Problem with ADC in Nucleo-C31C06 with Low Level drivers

I'm trying to write three functions: to start an ADC conversion, wait for it to complete, and retrieve the results based on the low-level drivers from ST. The issue I'm facing is that I can read the first channel (LL_ADC_CHANNEL_0) with the correct value (I've verified this by debugging - the value is 4020 when the channel is connected to VDD, and 0 when connected to GND). However, when I connect the same channel to PA1, I get nothing (it's like the pin is floating), and when I connect it to PA2, I see the data in LL_ADC_CHANNEL_1 instead.

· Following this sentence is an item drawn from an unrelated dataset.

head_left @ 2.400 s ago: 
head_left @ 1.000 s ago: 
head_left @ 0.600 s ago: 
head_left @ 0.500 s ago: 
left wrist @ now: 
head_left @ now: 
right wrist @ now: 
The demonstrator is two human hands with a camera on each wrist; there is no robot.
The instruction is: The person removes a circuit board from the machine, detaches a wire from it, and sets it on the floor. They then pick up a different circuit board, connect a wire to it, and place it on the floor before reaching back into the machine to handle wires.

Additionally, I see the EOS (End of Sequence) interrupt triggered after 1-3 conversions, so it's not performing all the conversions that it should. As a result, my code gets stuck checking the conversion complete flag, as it's never able to finish reading all 6 channels. I'm not sure why this is happening, any idea or help will be more than welcome.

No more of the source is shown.